“你个小夯货,瞎嚷嚷什么?”
萧瑟被雷无桀这一嗓子给吓了一跳,放下了手中的茶杯骂了雷无桀一顿才调侃的开口。
“我们三个当然是在说你这夯货什么时候才能搞定老丈人,抱得美人归啊!”
“萧瑟——”
叶若依红了脸恼怒开口。
“若依——”
雷无桀摸着后脑勺看着叶若依傻笑。
“无桀哥哥——”
“加油!”
棠溪樾说完还给雷无桀比了个加油的手势。
一顿晚饭就这么在欢声笑语中度过了。
刚刚日落西山,屋外便风声鹤唳,下起了淅淅沥沥的小雨。
客栈内人音渐小,只有一缕缕香味伴随着阵阵鼾声,在屋内流转。
窗外雨势不减反而愈演愈烈。
轰隆隆——
轰隆隆——
轰隆隆——
咔嚓——
咔嚓——
咔嚓——
一阵阵雷鸣在空中炸响,大雨伴随着闪电毫不留情的劈向大地,今夜注定是个不眠夜。
“美人儿——”
“我来了,美人儿——”
一道身影悄然无声的潜入了萧瑟的房间后,双手互相摩挲了一下,发出一道道激动的声音,蹑手蹑脚的向床边探去。

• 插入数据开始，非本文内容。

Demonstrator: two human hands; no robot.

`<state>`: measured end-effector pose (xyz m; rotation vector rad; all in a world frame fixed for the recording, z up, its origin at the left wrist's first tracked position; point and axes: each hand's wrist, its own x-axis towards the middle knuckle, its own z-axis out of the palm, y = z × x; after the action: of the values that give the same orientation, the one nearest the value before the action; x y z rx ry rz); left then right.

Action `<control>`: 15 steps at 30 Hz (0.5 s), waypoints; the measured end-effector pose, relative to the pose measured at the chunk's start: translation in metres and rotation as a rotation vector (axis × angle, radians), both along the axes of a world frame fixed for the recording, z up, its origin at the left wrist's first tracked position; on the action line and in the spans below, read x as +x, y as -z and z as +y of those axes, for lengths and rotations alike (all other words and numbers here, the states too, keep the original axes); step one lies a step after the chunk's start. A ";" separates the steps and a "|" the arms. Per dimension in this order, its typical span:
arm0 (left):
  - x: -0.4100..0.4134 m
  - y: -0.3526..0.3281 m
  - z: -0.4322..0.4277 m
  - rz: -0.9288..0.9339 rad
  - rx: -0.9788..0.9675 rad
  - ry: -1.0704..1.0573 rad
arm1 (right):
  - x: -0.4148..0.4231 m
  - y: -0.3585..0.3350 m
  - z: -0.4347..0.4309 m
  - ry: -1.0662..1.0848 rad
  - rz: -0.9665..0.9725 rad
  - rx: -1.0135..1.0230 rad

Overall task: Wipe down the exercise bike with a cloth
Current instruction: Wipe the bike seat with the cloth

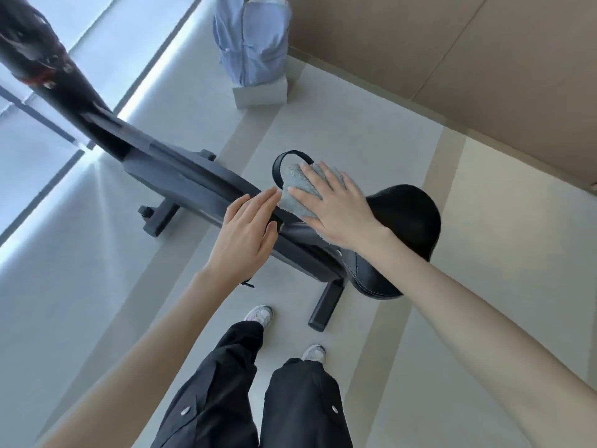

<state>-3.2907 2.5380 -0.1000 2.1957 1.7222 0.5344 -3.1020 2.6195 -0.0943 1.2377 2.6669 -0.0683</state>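
The black exercise bike stands below me, its frame running from the handlebar post at upper left down to the black saddle at right. A folded grey cloth lies on the front of the saddle. My right hand presses flat on the cloth with straight, spread fingers. My left hand hovers just left of the cloth over the frame, fingers straight and together, the fingertips close to the cloth's edge.
A black pedal strap loops up behind the cloth. The bike's floor stabiliser bars stick out near my feet. A light blue bag sits on a white box at the back. A beige wall runs along the right.
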 end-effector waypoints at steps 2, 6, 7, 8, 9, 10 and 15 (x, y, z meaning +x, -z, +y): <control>0.000 0.002 -0.010 -0.011 0.004 -0.067 | 0.000 0.001 -0.001 -0.098 -0.011 0.031; 0.003 0.007 -0.029 -0.027 0.027 -0.185 | 0.017 -0.001 -0.006 -0.382 0.045 0.092; 0.005 0.009 -0.035 -0.031 0.031 -0.214 | 0.019 -0.002 -0.005 -0.417 0.053 0.090; 0.008 0.011 -0.041 -0.035 0.034 -0.239 | 0.020 -0.003 -0.005 -0.438 0.060 0.080; 0.012 0.013 -0.046 -0.040 0.040 -0.260 | 0.021 -0.005 -0.004 -0.458 0.069 0.064; 0.017 0.015 -0.052 -0.043 0.046 -0.281 | 0.024 -0.007 -0.004 -0.486 0.084 0.046; 0.045 0.023 -0.075 -0.066 0.069 -0.336 | 0.057 -0.011 -0.018 -0.547 0.178 -0.100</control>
<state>-3.2456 2.4630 -0.1227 1.9147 2.0771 0.7456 -3.0452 2.6011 -0.0835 0.4609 3.0108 -0.2334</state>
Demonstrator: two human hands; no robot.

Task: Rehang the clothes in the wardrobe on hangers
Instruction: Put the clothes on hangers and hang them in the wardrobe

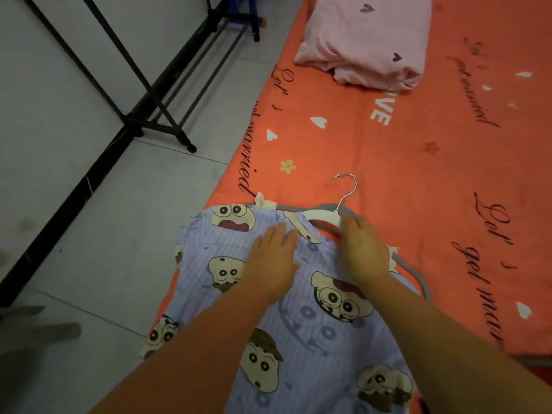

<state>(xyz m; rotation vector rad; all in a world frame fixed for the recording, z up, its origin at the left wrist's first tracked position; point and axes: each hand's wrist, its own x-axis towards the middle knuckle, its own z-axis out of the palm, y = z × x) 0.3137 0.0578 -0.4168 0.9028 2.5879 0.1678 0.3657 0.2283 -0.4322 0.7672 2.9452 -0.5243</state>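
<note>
A person leans over a lavender cartoon-print top [298,339] spread flat on an orange bedsheet [418,162], its collar end lying over a grey hanger [324,216] whose metal hook points away up the bed. The left hand [273,261] presses on the fabric just below the collar, fingers straight and close together. The right hand [363,252] sits at the hanger's white neck, fingers bent down over it; whether they pinch it cannot be told. A pink pillow [367,40] lies farther up the bed, and a black clothes rack [155,115] stands on the tiled floor [134,219] alongside.
</note>
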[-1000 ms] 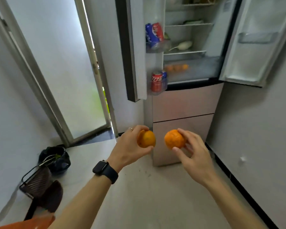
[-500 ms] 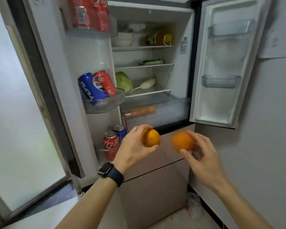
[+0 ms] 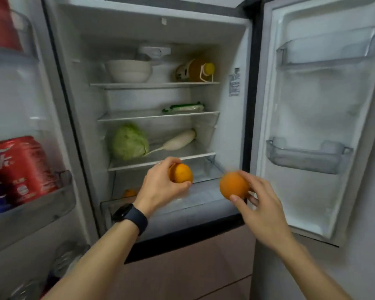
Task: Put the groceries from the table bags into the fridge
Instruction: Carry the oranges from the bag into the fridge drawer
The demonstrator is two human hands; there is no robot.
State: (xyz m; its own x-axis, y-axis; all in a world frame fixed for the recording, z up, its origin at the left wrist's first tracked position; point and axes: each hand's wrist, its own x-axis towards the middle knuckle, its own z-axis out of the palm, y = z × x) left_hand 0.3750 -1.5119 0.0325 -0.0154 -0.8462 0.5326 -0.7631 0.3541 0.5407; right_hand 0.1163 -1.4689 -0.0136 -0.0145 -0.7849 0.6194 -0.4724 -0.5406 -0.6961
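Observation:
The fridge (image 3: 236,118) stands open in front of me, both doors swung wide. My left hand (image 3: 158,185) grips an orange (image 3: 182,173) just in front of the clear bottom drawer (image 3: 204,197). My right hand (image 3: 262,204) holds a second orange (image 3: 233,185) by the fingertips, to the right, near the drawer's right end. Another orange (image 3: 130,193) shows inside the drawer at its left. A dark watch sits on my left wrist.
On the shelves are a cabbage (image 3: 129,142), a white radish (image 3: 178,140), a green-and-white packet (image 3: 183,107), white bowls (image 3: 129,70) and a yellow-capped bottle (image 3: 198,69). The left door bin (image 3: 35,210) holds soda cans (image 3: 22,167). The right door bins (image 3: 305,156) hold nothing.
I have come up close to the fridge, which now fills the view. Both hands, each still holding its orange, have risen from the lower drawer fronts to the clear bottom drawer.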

就在那人的脏手即将碰到躺在床上浅眠的美人儿时,一道白金色的心钟突然出现将萧瑟罩在其中。
“咚——”
那人的手与心钟相撞发出剧烈的响声。
“这是怎么回事?”
那人看着眼前的景象惊恐出声,只是他话音刚落,一柄剑就横在了他的脖子上。
“说,谁派你来的?”
无心冷冷的看着那人语气冰冷的质问。
“你要是杀了我你们一行人都只有一条路可以走,那就是——死路。”
杜兹毫不畏惧有恃无恐道。
“小僧记得你,学堂大考初试时我们在千金台见过。”
无心语气不悲不喜。
“你既然记得我,那你就该放了我,我的身份你们惹不起。”
杜兹丝毫没有被刀架住脖子的恐惧,愈加有恃无恐起来。
“上次在千金台你看萧老板的眼神就不对,你是为了萧老板来的。”
无心语气里蕴含了几分不易察觉的怒意。
“你认为要是小僧现在把你杀了,然后再毁尸灭迹你背后的人会怀疑到小僧一个出家人身上吗?”
无心语气平缓像是真的在询问杜兹的意见。
“你逃不掉的,这整个客栈里都是我的人,这客栈里里外外藏着不少武功高强的死士,这些死士武功最低也是金刚凡境,你的同伴都中了我的毒,一时半会儿根本醒不过来,就算是醒过来了想必短时间内也用不了内力。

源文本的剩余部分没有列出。